Coronavirus, il giudice: "Ce l’ho fatta, sono fortunato. II Tribunale aperto un errore"

Fabio Roia è stato il primo ad ammalarsi a Palazzo di Giustizia insieme alla moglie: “Seconda luna di miele al Sacco..."

Fabio Roia, 59 anni, presidente di sezione in tribunale,

Fabio Roia, 59 anni, presidente di sezione in tribunale,

Milano, 8 aprile 2020  -  «Sono un uomo fortunato perché ce l’ho fatta, però ho avuto davvero paura", ammette. Ma dopo tre settimane in ospedale e due tamponi finalmente negativi è tornato a casa: "Mi stanco presto però, i polmoni devono recuperare elasticità". Non ha ancora compiuto 60 anni Fabio Roia, presidente di sezione in tribunale, il primo magistrato del Palazzo di Giustizia a scoprire di aver contratto il virus a fine febbraio, insieme alla moglie Adriana anche lei giudice: "Dovevamo festeggiare i 25 anni di matrimonio... La seconda luna di miele è stata in una “suite“ d’ospedale".

Ecco come’è andata. "Un po’ di raucedine il venerdì, ultimo giorno di lavoro. Sabato poche linee di febbre, domenica pomeriggio è passata a visitarmi mia sorella medico: nessun sintomo, respiro libero. Tre ore dopo avevo già 38 e mezzo e una polmonite in corso. Terribile". Nella sfortuna, almeno la possibilità, in quei primi giorni di epidemia, di essere curato in un ospedale di livello che non era ancora un lazzaretto. "Un medico che conosco da tempo, per rassicurarmi mi ha invitato a raggiungerlo all’ospedale Sacco dove ha disposto il tampone per me e mia moglie. A tarda sera abbiamo saputo di essere entrambi positivi, ci hanno trasferito in ospedale nella notte in ambulanza". Era il due marzo. Una stanza doppia nella terapia sub-intensiva. "Se ce l’ho fatta è anche perché c’era Adriana con me, da solo sarebbe stata ancora più pesante. Entravano solo medici e infermieri altamente protetti, le nostre due figlie, fortunatamente “negative“, le abbiamo potute vedere solo dal vetro".

A lui riscontrano una polmonite bilaterale, lei è assillata dai dolori muscolari. "La febbre andava e veniva tutti i giorni, anche fino a 39. Due volte ho provato una sensazione di affanno nel respirare e ho avuto davvero paura di morire. Sono credente, ho pregato molto. Di notte non riuscivo a dormire, una volta ho avuto anche le allucinazioni... Con una terapia antivirale e poi il farmaco che si usa per curare l’artride reumatoide, dopo qualche giorno per fortuna è andata meglio". A quel punto, per i due giudici, il trasferimento in una stanza un po’ meno protetta. "Ma è andata avanti tra alti e bassi ancora per due settimane, mentre l’unica cosa che potevo fare era guardare la tivù con i bollettini quotidiani dei decessi che producono quasi assuefazione: sembrano numeri ma bisogna vederle le persone...".

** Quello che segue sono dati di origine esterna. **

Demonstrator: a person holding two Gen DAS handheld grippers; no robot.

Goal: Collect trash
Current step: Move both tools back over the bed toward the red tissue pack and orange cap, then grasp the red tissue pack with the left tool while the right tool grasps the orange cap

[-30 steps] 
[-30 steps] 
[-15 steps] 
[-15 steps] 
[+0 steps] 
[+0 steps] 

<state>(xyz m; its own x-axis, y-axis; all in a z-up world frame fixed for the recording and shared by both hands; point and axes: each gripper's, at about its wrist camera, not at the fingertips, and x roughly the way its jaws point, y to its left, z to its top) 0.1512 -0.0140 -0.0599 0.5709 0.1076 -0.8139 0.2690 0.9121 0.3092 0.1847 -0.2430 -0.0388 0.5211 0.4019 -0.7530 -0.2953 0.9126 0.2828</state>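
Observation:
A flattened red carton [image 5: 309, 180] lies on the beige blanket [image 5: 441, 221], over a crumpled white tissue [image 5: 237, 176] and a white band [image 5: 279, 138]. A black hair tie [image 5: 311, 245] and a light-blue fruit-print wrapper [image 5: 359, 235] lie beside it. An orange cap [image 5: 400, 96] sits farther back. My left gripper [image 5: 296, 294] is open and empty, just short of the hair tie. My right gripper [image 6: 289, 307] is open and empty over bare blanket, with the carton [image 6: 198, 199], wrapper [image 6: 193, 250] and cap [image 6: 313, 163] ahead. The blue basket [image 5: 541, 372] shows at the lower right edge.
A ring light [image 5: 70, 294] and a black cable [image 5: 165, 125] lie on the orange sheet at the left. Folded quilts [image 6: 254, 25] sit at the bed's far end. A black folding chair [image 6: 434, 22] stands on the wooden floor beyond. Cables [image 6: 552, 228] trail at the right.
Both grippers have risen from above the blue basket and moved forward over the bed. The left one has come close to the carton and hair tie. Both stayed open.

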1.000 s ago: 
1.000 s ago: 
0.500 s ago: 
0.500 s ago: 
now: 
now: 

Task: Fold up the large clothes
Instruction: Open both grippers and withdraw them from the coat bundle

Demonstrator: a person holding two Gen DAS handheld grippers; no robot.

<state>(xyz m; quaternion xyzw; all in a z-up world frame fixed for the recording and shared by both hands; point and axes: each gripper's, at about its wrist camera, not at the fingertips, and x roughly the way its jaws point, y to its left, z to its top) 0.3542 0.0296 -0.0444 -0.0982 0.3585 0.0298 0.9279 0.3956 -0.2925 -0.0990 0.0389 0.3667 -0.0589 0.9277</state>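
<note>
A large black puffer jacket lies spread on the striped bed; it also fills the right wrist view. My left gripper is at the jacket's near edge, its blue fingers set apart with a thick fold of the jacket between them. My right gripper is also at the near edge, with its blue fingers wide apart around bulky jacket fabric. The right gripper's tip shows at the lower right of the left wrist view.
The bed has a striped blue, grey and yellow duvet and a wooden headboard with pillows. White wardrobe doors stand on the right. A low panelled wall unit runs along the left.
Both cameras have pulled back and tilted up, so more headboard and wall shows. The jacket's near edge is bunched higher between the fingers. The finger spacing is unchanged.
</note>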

Ha capito come ha potuto contagiarsi? "Entrambi avevamo avuto udienze fino a tre giorni prima... Non ho mai capito perché il ministro non abbia sospeso tutte le attività fin dall’inizio, È stato un errore gravissimo mettere a rischio la salute di tutti i lavoratori del Palazzo. Si deve dare atto invece al presidente della Regione di aver percepito fin da subito - mentre altri facevano gli aperitivi - il pericolo estremo anche a costo di farsi dileggiare quando si presentò in tivù con la mascherina". È stata durissima anche dal punto di vista psicologico. "Ho perso sette chili, mi muovevo in quella stanza a due letti come un criceto in gabbia. Sono stato fortunato, devo ringraziare i medici e il personale sanitario che ci hanno seguito con grande professionalità e pazienza, anche nel rispondere alle mie cento domande giornaliere. Ora sono a casa, ma credo di non aver ancora recuperato l’equilibrio psicologico necessario per tornare a fare il giudice. Ci vorrà un po’. E penso comunque che ciascuno di noi sarà una persona diversa da com’era prima".